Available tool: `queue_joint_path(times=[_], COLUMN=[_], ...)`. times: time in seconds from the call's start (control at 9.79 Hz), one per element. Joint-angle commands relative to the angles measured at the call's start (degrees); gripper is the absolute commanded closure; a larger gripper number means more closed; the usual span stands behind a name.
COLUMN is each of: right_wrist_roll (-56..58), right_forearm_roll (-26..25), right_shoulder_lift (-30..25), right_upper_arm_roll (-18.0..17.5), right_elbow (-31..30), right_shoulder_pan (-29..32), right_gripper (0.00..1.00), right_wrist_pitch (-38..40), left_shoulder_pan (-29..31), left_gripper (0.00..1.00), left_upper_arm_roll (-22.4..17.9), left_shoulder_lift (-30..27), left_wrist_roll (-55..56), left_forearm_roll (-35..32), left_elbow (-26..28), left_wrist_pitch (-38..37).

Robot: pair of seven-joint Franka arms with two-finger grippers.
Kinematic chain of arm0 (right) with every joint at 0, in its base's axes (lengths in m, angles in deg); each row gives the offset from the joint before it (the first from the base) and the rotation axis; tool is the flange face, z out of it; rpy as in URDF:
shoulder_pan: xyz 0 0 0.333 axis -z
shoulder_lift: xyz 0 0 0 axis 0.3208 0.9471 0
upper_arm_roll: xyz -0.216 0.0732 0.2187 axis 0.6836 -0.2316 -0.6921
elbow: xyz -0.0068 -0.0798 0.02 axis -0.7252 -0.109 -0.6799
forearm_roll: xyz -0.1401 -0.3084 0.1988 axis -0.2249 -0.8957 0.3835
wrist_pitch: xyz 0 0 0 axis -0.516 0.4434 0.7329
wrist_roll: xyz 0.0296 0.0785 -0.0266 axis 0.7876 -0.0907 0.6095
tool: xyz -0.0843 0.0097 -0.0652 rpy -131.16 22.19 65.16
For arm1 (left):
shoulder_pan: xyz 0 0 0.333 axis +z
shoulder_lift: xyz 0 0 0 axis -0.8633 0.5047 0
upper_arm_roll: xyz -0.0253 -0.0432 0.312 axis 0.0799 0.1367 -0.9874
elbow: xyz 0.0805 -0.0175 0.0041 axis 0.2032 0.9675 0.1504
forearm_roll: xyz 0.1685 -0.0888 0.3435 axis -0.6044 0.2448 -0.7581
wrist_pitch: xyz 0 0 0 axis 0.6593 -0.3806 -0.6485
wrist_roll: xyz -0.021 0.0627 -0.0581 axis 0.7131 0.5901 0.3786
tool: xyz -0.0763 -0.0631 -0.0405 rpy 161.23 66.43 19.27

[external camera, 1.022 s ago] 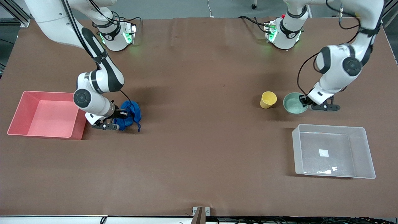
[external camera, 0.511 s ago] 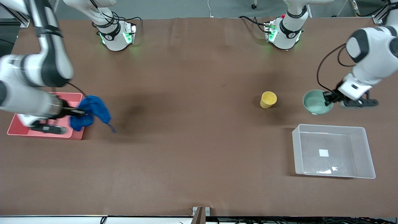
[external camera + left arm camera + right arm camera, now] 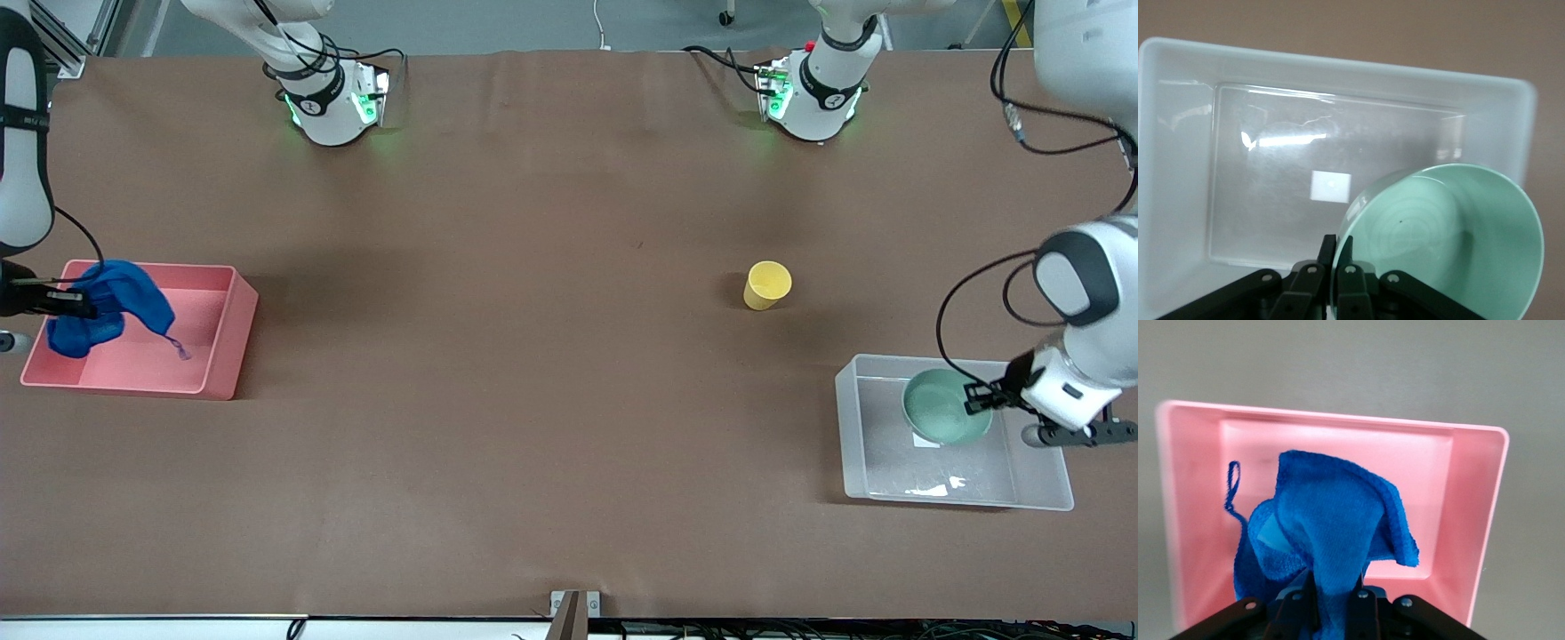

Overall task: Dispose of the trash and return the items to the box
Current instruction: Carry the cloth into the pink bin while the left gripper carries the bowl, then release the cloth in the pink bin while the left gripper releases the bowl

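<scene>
- Left gripper [image 3: 978,399] pinched shut on the rim of the smooth mint bowl [image 3: 944,406], held right over the clear plastic box [image 3: 1031,493].
- Right gripper [image 3: 78,308] squeezed tight on the soft, wrinkly blue rag [image 3: 111,302], hanging over the pink bin [image 3: 227,342].
- Yellow cup [image 3: 766,284] standing on the table, near the box, closest to the left arm.

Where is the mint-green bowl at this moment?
In the front view, the mint-green bowl hangs over the clear box at the left arm's end of the table, its rim pinched by the left gripper.
</scene>
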State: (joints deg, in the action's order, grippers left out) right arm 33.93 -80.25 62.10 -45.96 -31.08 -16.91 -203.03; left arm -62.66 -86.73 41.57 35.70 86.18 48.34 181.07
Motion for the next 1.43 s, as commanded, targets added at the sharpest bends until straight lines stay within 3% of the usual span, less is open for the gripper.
queue_joint_path(times=[0.0,0.41,0.51,0.61,0.72,0.82,0.92,1.02,1.12,1.33], right_wrist_roll=[3.38,3.56,3.65,3.82,3.74,3.56,2.87,0.25,-3.52,-12.74], right_forearm_roll=[0.18,6.32,6.5,6.5,6.59,6.59,6.51,6.42,5.89,5.54], right_shoulder_lift=[3.52,6.6,7.3,7.74,7.49,4.53,1.19,0.37,0.45,-0.07], right_upper_arm_roll=[-0.06,-0.5,-0.59,-0.68,-0.59,-0.68,-1.46,-2.69,-3.14,-7.59], right_elbow=[-4.77,-11.98,-11.91,-11.73,-11.21,-10.51,-6.41,1.29,9.37,21.0], right_shoulder_pan=[1.0,0.39,-0.22,-0.4,-0.75,-0.93,-1.02,-0.76,-0.75,-0.14], right_gripper=[0.99,0.95,0.65,0.01,0.0,0.0,0.0,0.0,0.0,0.0], right_wrist_pitch=[-8.56,-16.4,-16.68,-16.68,-16.07,-14.41,-6.48,4.3,14.77,25.19], left_shoulder_pan=[-0.11,-1.08,-1.25,-1.34,-1.34,-1.34,-1.34,-1.77,-2.39,-2.39], left_gripper=[1.0,0.97,0.97,0.97,0.93,0.73,0.22,0.0,0.0,0.0], left_upper_arm_roll=[-2.53,-2.36,-2.18,-1.83,-1.39,-1.39,-1.39,-1.39,-1.48,-0.61], left_shoulder_lift=[8.22,14.37,15.43,15.52,15.53,15.44,14.92,13.43,10.81,2.48], left_wrist_roll=[-5.28,-5.2,-5.37,-5.46,-5.46,-5.46,-5.11,-4.68,-4.76,-4.76], left_forearm_roll=[6.14,6.42,6.16,6.24,6.16,6.16,6.24,6.24,5.81,4.06], left_elbow=[-6.49,-6.5,-6.5,-6.24,-6.15,-6.15,-6.07,-5.54,-4.15,-0.47], left_wrist_pitch=[-1.35,3.3,4.78,7.76,8.22,8.23,7.96,7.79,7.79,7.52])
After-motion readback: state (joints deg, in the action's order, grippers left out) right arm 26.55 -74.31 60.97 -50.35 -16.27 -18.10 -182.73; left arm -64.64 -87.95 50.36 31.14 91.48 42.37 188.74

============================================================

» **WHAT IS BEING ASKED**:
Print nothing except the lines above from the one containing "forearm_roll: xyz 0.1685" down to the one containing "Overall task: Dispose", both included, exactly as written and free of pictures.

» **WRITTEN REPLY**:
forearm_roll: xyz 0.1685 -0.0888 0.3435 axis -0.6044 0.2448 -0.7581
wrist_pitch: xyz 0 0 0 axis 0.6593 -0.3806 -0.6485
wrist_roll: xyz -0.021 0.0627 -0.0581 axis 0.7131 0.5901 0.3786
tool: xyz -0.0763 -0.0631 -0.0405 rpy 161.23 66.43 19.27

[external camera, 1.022 s ago] 
[external camera, 0.511 s ago] 
[external camera + left arm camera + right arm camera, now] 

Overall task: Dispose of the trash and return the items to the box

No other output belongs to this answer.